Since I had two evenings in which to achieve all this, it was something of a challenge. I think I rose to it reasonably well though, and even managed not to die on the morning of my flight to London, but to spend time hanging out with ducky and dredg, two of the most frankly fantastic people it is my privilege to impose on occasionally.

I managed to see some of my favourite people in the world, and had an absolutely amazing time. I also remembered how bloody annoying it is to try and find a drink in Dublin after 1am, something I tend to occasionally forget.
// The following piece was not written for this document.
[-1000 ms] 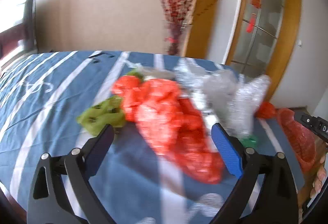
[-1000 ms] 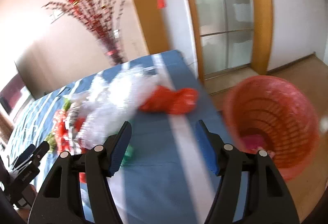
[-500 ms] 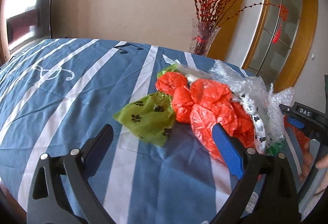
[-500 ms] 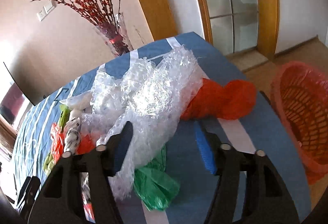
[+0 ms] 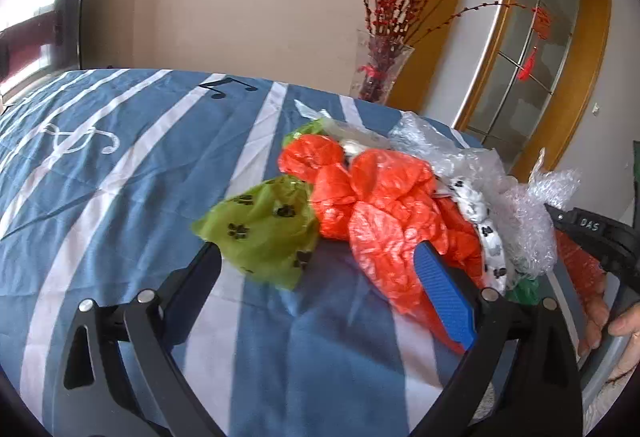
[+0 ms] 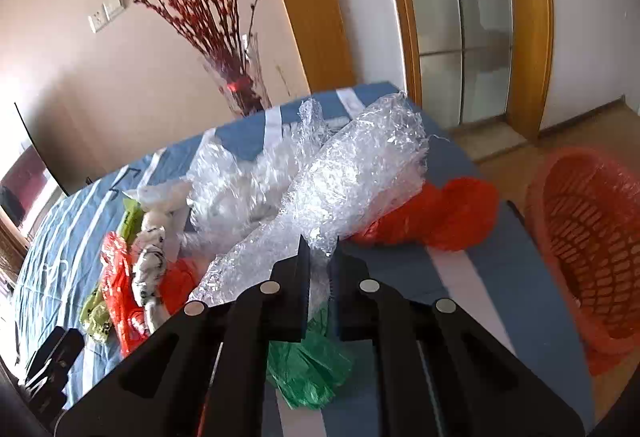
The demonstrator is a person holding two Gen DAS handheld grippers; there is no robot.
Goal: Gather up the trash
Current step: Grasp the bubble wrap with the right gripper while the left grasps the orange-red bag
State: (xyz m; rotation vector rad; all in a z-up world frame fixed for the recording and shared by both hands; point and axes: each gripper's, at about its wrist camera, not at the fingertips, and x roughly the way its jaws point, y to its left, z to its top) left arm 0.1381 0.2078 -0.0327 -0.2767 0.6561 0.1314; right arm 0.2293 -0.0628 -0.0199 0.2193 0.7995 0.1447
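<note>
R gripper [image 6: 320, 257]: jaws have just been closing, now nearly together, pinching the near edge of the bubble wrap [image 6: 352, 177]; a thin fold of it sits between the pads. Rest of the wrap rises away from the jaws, toward the far table edge. Under the gripper lies a green plastic bag [image 6: 308, 365], flat on the blue striped cloth [image 6: 480, 277]. Just right of the wrap, an orange-red bag [image 6: 436, 213], touching it. Off the table's right edge, lower, stands the orange basket [image 6: 580, 237]; can't tell what's inside.

L gripper [image 5: 316, 269]: jaws spread wide, nothing btwn the pads, held above the cloth. Its left finger [image 5: 192, 285] is just beside the lime bag w/ paw prints [image 5: 264, 229]; its blue-padded right finger [image 5: 444, 293] overlaps the crumpled orange bags [image 5: 384, 205]. Whether either pad touches, can't tell. Lime bag touches the orange ones; beyond those, a white spotted bag [image 5: 484, 229], then the bubble wrap at far right.

Behind the table: glass vase w/ red branches [image 5: 380, 65], wall, wood-framed glass door [image 6: 472, 21].
</note>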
Perhaps this damn country would have less of a drinking problem if we were not desperately trying to cram all our drinking activity into the hours before. And while I am on the topic, quit it with the Good Friday bullshit. No-one cares anymore. No-one.

Thanks to everyone who came out, it was a fucking excellent weekend. Hopefully I will see you all again at Christmas, along with anyone who didn’t make it.

The fantastical holiday of ultimate awesomeness

For some time I have been contemplating doing something a little nuts. Like quitting my job and joining the army, or living on a beach in Thailand for a while, or even just volunteering at BMOrg and helping to build next year’s Black Rock City. However, right now I work in the US on a visa, not to mention the fact that my job is currently a fairly decent one. So doing any of these things kind of screws me a little out of what seems to be a pretty good deal, and would be less looking a gift horse in the mouth and more like accepting it, riding it for a while, and then jumping off and spitting in its eye a bit.

So I decided instead to take the most ridiculously extravagant holiday ever. Originally this started as just a trip to Tokyo, which is a bit of an endeavour in and of itself. However it gradually evolved until eventually I was leaving the US for a month and hitting Ireland, London, Hong Kong, Tokyo and Hawaii. Which let me say, has been pretty damn awesome.

I’m not home quite yet, but I have been writing quite a bit of stream of consciousness wank on this trip that I haven’t managed to put up online yet, so the next few posts will be my attempt to post these as blog entries in a vaguely sensible and chronological order. So there may be a bit of overlap. If you don’t want to hear about my fucking bitchin’ holiday, I suggest you ignore the next 4 or 5 entries. Otherwise, enjoy. I sure as hell did.